Industry and trade. – European industry has developed rapidly in Morocco; more favored are the industries derived from agriculture, especially that of oil and flour. A sugar factory, a superphosphate factory, has been created in Casablanca, while major electrical workshops provide the driving force. In total there are 600 industrial plants in the French area which have 51,000 HP and employ 11,000 workers.
The customs regime of Morocco is based on the principle of equality between all powers; all products, from any origin, are subject to the same regime. Import duties for open ports are 12.5% on most items. For Morocco 2006, please check computergees.com.

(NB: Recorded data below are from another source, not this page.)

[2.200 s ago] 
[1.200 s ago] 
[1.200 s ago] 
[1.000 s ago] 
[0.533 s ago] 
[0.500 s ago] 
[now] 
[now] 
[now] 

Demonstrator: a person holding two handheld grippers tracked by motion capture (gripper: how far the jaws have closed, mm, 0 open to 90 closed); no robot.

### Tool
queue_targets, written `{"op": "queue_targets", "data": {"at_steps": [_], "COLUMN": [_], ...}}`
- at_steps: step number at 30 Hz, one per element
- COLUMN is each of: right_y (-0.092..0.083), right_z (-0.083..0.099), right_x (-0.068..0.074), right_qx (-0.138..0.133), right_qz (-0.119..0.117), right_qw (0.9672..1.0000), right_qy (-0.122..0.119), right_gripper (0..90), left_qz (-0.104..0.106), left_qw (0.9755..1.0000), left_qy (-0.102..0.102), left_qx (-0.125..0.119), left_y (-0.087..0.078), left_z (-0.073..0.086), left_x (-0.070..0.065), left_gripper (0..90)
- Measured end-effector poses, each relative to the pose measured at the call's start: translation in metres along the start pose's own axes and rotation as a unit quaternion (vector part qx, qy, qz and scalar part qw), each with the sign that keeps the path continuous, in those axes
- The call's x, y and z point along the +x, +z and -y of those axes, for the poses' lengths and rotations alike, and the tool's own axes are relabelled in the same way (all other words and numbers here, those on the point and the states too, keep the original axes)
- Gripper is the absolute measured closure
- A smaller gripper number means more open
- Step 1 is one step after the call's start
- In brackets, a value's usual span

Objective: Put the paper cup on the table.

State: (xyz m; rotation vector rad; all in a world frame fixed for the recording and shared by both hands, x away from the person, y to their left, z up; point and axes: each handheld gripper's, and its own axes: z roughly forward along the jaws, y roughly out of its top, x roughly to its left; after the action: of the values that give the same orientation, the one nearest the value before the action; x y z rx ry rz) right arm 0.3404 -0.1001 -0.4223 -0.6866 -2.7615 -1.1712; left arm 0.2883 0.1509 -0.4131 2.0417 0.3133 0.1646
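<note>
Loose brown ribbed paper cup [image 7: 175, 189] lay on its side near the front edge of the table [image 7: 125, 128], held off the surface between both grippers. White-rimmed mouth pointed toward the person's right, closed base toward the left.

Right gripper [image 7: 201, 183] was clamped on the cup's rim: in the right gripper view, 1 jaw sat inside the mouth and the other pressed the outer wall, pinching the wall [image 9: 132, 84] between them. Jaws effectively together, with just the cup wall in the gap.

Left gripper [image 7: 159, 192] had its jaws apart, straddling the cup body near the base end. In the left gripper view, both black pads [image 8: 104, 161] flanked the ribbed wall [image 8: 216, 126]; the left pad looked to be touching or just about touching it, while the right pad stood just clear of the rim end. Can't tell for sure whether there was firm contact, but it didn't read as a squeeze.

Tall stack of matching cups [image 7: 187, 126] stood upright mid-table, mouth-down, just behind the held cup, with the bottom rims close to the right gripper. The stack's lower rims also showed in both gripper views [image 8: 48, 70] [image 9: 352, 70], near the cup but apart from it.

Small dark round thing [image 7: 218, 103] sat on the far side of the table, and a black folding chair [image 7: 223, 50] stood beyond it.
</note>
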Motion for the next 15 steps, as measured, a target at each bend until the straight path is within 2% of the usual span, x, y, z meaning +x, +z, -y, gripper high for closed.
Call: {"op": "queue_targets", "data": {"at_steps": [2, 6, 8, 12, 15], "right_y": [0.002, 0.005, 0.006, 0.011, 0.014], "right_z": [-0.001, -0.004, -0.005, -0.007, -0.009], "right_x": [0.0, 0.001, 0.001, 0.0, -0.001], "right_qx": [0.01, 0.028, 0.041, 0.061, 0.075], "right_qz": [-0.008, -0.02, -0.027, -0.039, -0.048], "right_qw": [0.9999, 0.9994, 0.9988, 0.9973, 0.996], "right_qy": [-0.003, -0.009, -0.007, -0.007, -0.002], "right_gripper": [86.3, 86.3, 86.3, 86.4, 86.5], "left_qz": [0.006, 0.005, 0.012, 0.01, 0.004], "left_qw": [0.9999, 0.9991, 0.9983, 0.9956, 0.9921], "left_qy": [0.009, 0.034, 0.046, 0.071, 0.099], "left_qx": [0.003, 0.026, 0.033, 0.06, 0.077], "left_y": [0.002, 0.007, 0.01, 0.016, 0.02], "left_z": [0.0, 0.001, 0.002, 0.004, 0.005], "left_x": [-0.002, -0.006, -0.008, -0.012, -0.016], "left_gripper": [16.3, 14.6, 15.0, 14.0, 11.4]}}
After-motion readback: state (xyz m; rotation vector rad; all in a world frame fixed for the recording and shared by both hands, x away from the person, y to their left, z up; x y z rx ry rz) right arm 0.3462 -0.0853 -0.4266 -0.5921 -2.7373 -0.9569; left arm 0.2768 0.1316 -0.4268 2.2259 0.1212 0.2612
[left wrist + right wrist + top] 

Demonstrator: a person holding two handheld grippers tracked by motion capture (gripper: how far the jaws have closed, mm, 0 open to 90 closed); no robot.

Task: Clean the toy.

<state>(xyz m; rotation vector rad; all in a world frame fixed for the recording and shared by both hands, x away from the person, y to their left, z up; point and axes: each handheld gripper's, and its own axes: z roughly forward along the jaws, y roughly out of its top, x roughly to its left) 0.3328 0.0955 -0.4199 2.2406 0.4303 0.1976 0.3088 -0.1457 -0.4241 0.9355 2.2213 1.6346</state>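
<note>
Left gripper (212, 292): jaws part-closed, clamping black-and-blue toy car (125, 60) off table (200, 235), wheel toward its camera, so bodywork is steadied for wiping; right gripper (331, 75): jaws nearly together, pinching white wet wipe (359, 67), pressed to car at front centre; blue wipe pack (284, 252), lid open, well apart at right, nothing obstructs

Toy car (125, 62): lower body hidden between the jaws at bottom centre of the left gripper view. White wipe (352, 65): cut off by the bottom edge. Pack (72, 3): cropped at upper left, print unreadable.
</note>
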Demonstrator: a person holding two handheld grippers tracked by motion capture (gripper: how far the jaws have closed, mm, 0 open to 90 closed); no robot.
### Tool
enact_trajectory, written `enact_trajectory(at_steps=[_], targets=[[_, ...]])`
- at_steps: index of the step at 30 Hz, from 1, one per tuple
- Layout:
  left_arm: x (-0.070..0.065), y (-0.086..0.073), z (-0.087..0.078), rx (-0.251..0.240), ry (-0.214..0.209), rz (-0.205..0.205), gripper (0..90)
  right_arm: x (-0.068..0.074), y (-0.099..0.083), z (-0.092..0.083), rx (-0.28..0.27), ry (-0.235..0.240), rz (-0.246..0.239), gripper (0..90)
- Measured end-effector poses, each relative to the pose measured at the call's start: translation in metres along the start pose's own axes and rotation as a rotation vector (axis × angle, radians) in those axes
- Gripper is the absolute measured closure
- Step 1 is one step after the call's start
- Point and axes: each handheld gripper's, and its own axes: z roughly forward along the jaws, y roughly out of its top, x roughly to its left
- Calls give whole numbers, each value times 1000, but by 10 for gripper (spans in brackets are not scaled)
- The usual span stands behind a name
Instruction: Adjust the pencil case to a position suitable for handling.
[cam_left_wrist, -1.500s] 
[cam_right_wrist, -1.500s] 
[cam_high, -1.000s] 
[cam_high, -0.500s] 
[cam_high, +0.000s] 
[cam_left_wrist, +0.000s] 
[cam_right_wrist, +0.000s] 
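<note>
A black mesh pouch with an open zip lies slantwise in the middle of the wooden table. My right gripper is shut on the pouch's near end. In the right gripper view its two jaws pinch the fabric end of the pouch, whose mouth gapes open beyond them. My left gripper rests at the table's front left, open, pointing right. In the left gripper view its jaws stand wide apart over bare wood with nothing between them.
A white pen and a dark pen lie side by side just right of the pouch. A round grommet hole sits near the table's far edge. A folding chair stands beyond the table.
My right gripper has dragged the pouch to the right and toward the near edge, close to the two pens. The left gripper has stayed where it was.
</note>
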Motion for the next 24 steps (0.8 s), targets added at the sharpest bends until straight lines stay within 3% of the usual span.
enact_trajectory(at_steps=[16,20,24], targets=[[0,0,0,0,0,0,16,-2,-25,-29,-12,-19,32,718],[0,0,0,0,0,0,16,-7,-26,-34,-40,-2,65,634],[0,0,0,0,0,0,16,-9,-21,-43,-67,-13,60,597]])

The trade of Morocco up to the establishment of the French protectorate had had very little importance, but the increase in traffic must have been very rapid after the European penetration: in fact the trade rose from 68 million in 1904 to 140 million in 1911 and 222 million in 1913. The figures after the World War, even reduced to the value of gold, attest to great progress. In 1920 the value of the trade was 1269 million; the average of the years 1924-28 was 2326 million and in 1929, which can be considered a normal year, the total was 3781 million, of which 3439 for port trade and 342 for trade across the Algerian border. If we add to this figure 163 million for the Tangier area and 432 million for the Spanish area, a grand total of more than 4 billion francs is reached. In 1932 the trade in the French area was only 2470 million francs and 2,771,000 tons of weight. In this total, imports represent 1,124,000 tons for 685 million francs. The share of France is 907 million in imports (50%) and 485 million in exports (70%). Imports consist of items required for the needs of natives or Europeans: sugar, tea, wines, wheat flour; cotton, wool and silk fabrics; household items, such as soap, lamps, matches; then various tools, machines, metalwork, automobiles, coals, essences, petroleum. Exports consist almost exclusively of agricultural and livestock products and calcium phosphates.
Communication and ports. – Before the French protectorate, Morocco had neither ports nor roads nor railways; in a relatively short time, and with quite satisfactory result, he was provided with these deficiencies.
Eight ports, which were only breakwaters, were opened for trade: Tetuán, Tangier, Larache, Rabat, Casablanca, Mazagan, Safi and Mogador; to these were added Mehdia, at the mouth of the Sebou; Kenitra (Port-Lyautey), an inland port located on this same river; Fedhala, between Rabat and Casablanca; Agadir, port of the Sous. Important works were carried out in Casablanca; the port is formed by a large cliff, 2500 meters long, which protects the bay from the waves of the open sea; a transversal cliff advances in front of the larger one; the port has a water surface of 146 hectares, with two depths of 12 meters; moreover, piers, embankments, warehouses with special installations for the conservation of phosphates, coal and cereals were built. A port has also been set up in Tangier and less important works have been carried out in the secondary ports; works were also carried out in the Spanish area: in Larache, Ceuta, Villa Sanjurjo and Melilla.
The Moroccan road network adds up to 3,500 km. of main roads and 2500 km. of secondary roads: the main roads connect the various ports with each other, give access from the coast to the great centers of the interior and open to western Morocco a communication with eastern Morocco and Algeria. In Spanish Morocco there are 796 km. of roads and 1600 km. of slopes.
The network of standard gauge railway tracks of m. 1.44 includes the line from Tangier to Fez (315 km., Of which 203 in the French area, 92 in the Spanish area and 20 in the Tangerina area). Apart from this line, the layout of the other railways was imposed by the structure of the town itself; it was necessary to connect Casablanca to Fez and to the Algerian border on the one hand, to Morocco on the other and to disengage the service of the important mineral deposits discovered. The line from Casablanca to Fez was completed in 1925; that from Casablanca to Morocco, on which a trunk leading to the deposits of Kouriga is grafted, in 1928; the line from Fez to Oudjda, intended to complete the great Casablanca-Tunis artery and to unite the various parts of North Africa, was completed in 1933. This first network (including the French part of the Tangier-Fez railway) measures 1233 km. In eastern Morocco, a line from Oudjda to Bou Arfa serves the manganese and coal deposits; in Spanish Morocco, with the exception of the section belonging to Tangier-Fez, the railways are of little importance.